**Source data**
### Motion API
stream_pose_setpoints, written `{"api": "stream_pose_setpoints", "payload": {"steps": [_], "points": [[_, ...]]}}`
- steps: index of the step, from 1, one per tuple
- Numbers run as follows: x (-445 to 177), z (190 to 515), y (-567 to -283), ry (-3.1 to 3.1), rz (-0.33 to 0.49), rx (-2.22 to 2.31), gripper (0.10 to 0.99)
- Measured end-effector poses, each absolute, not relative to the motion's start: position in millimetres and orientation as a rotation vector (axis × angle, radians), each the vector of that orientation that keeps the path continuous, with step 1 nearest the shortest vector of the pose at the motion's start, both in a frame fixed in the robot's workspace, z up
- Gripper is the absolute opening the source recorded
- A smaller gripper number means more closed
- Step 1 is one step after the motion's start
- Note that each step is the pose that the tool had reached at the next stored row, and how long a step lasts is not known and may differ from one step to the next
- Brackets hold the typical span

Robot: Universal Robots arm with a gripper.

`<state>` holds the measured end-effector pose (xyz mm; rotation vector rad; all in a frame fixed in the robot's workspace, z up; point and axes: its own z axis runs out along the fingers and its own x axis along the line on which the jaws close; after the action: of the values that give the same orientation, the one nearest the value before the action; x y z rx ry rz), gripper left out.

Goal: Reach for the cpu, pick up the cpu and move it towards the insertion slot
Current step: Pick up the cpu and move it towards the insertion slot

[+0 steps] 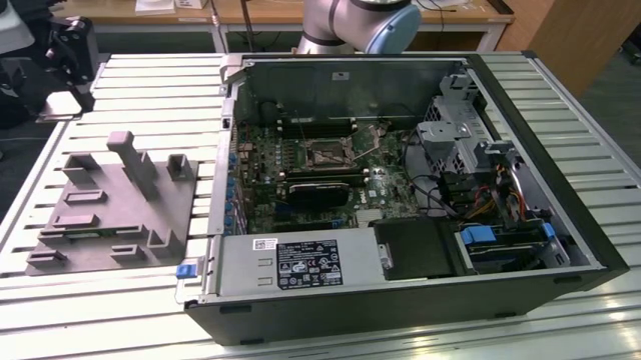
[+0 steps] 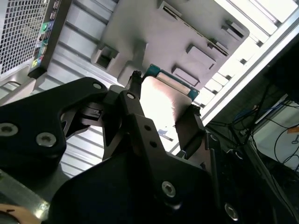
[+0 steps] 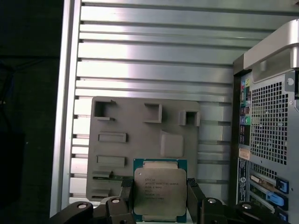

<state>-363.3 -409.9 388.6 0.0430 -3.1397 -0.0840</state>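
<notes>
Two black fingers [image 3: 126, 189] of your tool [image 3: 160, 185] are pinching the silvery-grey square cpu [image 3: 160, 196] by opposite edges, sparing its faces, above the grey plastic fixture [image 3: 140, 126].

Exterior view: slatted metal table [image 1: 120, 322] carries an open black computer case [image 1: 561, 157]. Grey plastic fixture [image 1: 105, 214] with upright pegs lies at 9 o'clock of the case, just beside it. Inside the case: silver power supply [image 1: 290, 264] at 7 o'clock, long black block [image 1: 318, 193] near centre, metal drive cage [image 1: 451, 139] at 3 o'clock, blue-fronted bay [image 1: 483, 234] at 5 o'clock. Wooden desk [image 1: 260, 13] at 12 o'clock, behind the table.
</notes>
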Motion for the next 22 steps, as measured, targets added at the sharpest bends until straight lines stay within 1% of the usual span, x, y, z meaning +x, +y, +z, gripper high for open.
{"api": "stream_pose_setpoints", "payload": {"steps": [22], "points": [[-310,389,-410,-3.14,-0.084,0.043,0.541]]}}
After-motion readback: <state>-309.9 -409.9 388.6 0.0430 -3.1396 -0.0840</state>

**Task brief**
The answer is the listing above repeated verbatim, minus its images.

**Reply**
### Motion API
stream_pose_setpoints, written `{"api": "stream_pose_setpoints", "payload": {"steps": [_], "points": [[_, ...]]}}`
- steps: index of the step, from 1, one per tuple
- Numbers run as follows: x (-445 to 177), z (190 to 515), y (-567 to -283), ry (-3.1 to 3.1), rz (-0.33 to 0.49), rx (-2.22 to 2.31), gripper (0.10 to 0.99)
- Measured end-effector poses, each absolute, not relative to the motion's start: position in millimetres and orientation as a rotation vector (axis × angle, radians), each the vector of that orientation that keeps the path continuous, with step 1 nearest the shortest vector of the pose at the motion's start, both in a frame fixed in the robot's workspace, z up
- Gripper is the absolute opening the source recorded
- A smaller gripper number means more closed
- Step 1 is one step after the motion's start
- Note that each step is the pose that the tool had reached at the next stored row, and how long a step lasts is not known and may differ from one step to the next
- Brackets hold the typical span

Robot: Universal Robots arm with a gripper.

`<state>` holds the measured end-effector pose (xyz mm; rotation vector rad; all in a frame fixed in the robot's workspace, z up; point and axes: its own z axis runs out along the fingers and its own x axis along the line on which the jaws close; after the action: of the values that give the same orientation, the one nearest the value before the action; x y z rx ry rz), gripper left out.

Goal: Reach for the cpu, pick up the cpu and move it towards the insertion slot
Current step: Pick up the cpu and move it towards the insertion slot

[+0 steps] 
[+0 steps] 
[+0 steps] 

<state>-363.3 -409.9 388.6 0.0430 -3.1397 -0.0840</state>
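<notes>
Two black fingers [image 3: 126, 189] of your tool [image 3: 160, 185] are pinching the silvery-grey square cpu [image 3: 160, 196] by opposite edges, sparing its faces, above the grey plastic fixture [image 3: 140, 126].

Exterior view: slatted metal table [image 1: 120, 322] carries an open black computer case [image 1: 561, 157]. Grey plastic fixture [image 1: 105, 214] with upright pegs lies at 9 o'clock of the case, just beside it. Inside the case: silver power supply [image 1: 290, 264] at 7 o'clock, long black block [image 1: 318, 193] near centre, metal drive cage [image 1: 451, 139] at 3 o'clock, blue-fronted bay [image 1: 483, 234] at 5 o'clock. Wooden desk [image 1: 260, 13] at 12 o'clock, behind the table.
</notes>
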Motion for the next 22 steps, as measured, targets added at the sharpest bends until straight lines stay within 1% of the usual span, x, y, z meaning +x, +y, +z, gripper high for open.
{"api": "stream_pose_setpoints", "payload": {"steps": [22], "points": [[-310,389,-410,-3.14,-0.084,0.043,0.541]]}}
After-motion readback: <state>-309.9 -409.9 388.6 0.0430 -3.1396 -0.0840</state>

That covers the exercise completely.